Let’s consider just the variables serving size and calories.

1. What is the response variable and what is the explanatory variable? Is each variable categorical or quantitative?

Response : Calories (Quantitative)

Explanatory: Serving Size (Quantitative)

2. Construct a scatterplot of calories versus serving size.

a. On which axis is the response variable and on which is the explanatory variable?

y = Response

x = Explanatory

b. Make a proper scale on each axis starting at a value just less than the minimum value and ending at a value just greater than the maximum value. Label each axis (with units if the variable has units).

c.

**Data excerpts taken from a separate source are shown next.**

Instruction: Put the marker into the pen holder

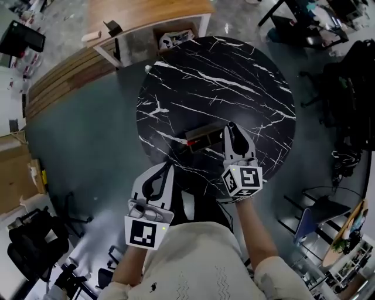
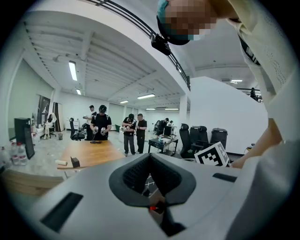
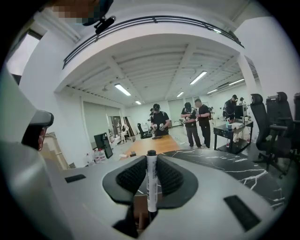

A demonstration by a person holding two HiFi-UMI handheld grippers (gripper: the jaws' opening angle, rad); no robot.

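Observation:
A white marker with a black cap (image 3: 151,187) stands upright between the jaws of my right gripper (image 3: 151,161), which is shut on it. Its lower end dips into the brown wooden pen holder (image 3: 136,212) just below the jaws. In the head view the right gripper (image 1: 229,126) hangs over the right end of the dark oblong pen holder (image 1: 204,137) on the round black marble table (image 1: 234,76); something red (image 1: 188,142) shows at the holder's left end. My left gripper (image 1: 164,167) hovers at the table's near edge, jaws together and empty (image 2: 150,163).
A wooden table (image 1: 146,14) with a cardboard box (image 1: 176,38) under it stands beyond the marble table. Black office chairs and bags (image 1: 351,88) crowd the right side, and a black bag (image 1: 32,246) lies at lower left. Several people (image 3: 194,123) stand far off.

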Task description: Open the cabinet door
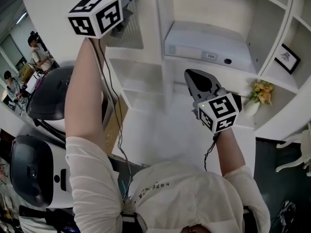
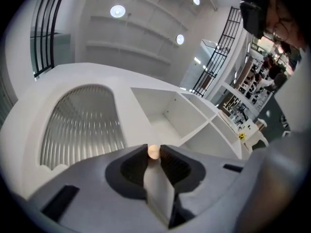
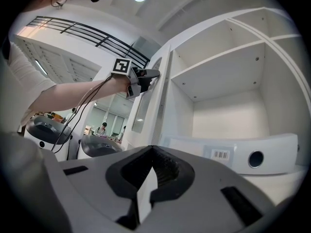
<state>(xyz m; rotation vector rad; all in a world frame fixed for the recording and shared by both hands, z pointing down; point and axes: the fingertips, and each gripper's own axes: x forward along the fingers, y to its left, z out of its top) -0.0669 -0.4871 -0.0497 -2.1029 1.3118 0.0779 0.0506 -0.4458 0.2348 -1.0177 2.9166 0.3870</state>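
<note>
Step in hand: by my reading, you have the grasp on the handle and the pull is what comes next.
Left gripper [image 2: 153, 147]: its jaws are closed on the small round knob [image 2: 153, 153], which sits right at the fingertips with a pad pressed to each side.
Cabinet door [image 2: 82, 125]: it lies ahead of this tool and to its left. The arched ribbed-glass panel spreads away beyond the jaws, and the knob is at the door's edge next to the open shelves [image 2: 170, 113].
Door state: no view shows a clear gap at the edge. It looks closed or barely started, and I cannot tell which.
Right gripper [image 3: 152, 149]: its jaws are together with nothing between them. It is held low, well apart from the door, and points into the open shelf bay.
Ahead of the right tool: a white box [image 3: 233, 154] with a barcode label lies on the shelf just beyond the tips.
Next move: draw the left tool back toward yourself. Let it follow the door's arc instead of a straight line, and turn the wrist as the door swings.
What it calls for: keep firm pressure, because the knob is small and round and only the tips have it. A sideways tug could probably slip it out.
Clearance: your right arm is on the shelf side, so it appears to be out of the door's swing.
</note>
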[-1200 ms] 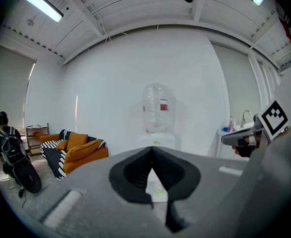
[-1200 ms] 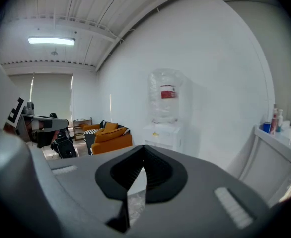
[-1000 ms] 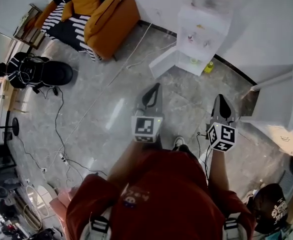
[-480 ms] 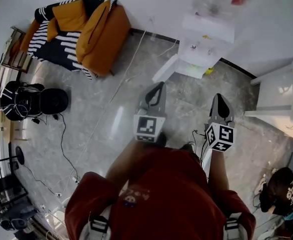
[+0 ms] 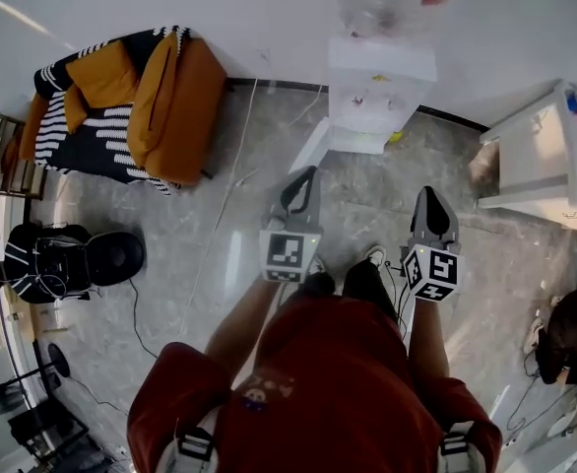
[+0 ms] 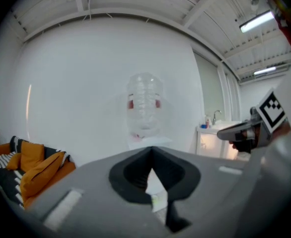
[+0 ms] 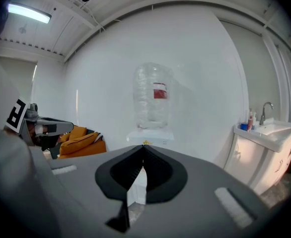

Each sandwich has a value for the explanatory variable and the response variable. We can think of these values as forming an “ordered pair” (x, y). For each sandwich, place a dot (or some other symbol) at its (x, y) coordinate on the scatterplot.

d. Below is the scatterplot of calories versus serving size.

plot(ARBYS$servingsize, ARBYS$calories, 
     xlab="Serving Size", ylab="Calories",
     main="Arby's Sandwiches", pch=16)

plot of chunk unnamed-chunk-3

3. Interpreting the scatterplot.

a. What are the two primary things to look for when looking at a scatterplot?

b. For the Arby’s sandwich, describe the pattern. Are there any “deviations” from the pattern?

The relationship is strong, positive, and linear.

There are some devitions from the linear pattern between 200 and 350 serving size.